__DATA BLOCK__.
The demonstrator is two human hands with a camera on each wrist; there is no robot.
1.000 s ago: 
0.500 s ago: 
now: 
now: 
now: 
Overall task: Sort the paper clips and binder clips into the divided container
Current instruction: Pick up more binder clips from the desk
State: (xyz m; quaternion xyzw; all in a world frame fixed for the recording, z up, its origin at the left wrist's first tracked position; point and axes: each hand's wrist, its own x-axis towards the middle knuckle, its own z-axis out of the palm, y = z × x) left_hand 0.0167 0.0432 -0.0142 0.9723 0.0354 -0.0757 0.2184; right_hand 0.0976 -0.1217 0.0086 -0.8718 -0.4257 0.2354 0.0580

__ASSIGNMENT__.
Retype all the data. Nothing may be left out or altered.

__COMPLETED EXERCISE__.
The demonstrator is two human hands with a camera on each wrist; there is no robot.
1.000 s ago: 
0.500 s ago: 
now: 
now: 
now: 
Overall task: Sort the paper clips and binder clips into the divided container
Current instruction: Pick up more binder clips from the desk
State: (xyz m; quaternion xyzw; all in a world frame fixed for the recording, z up, its origin at the left wrist's first tracked position; point and axes: each hand's wrist, its own x-axis towards the middle knuckle, its own z-axis out of the palm, y = z × x) left_hand 0.0167 0.0432 -0.0142 0.9723 0.0354 -0.0757 0.2184; right_hand 0.0976 -0.1217 0.0086 -0.8718 -0.4257 0.2354 0.0580

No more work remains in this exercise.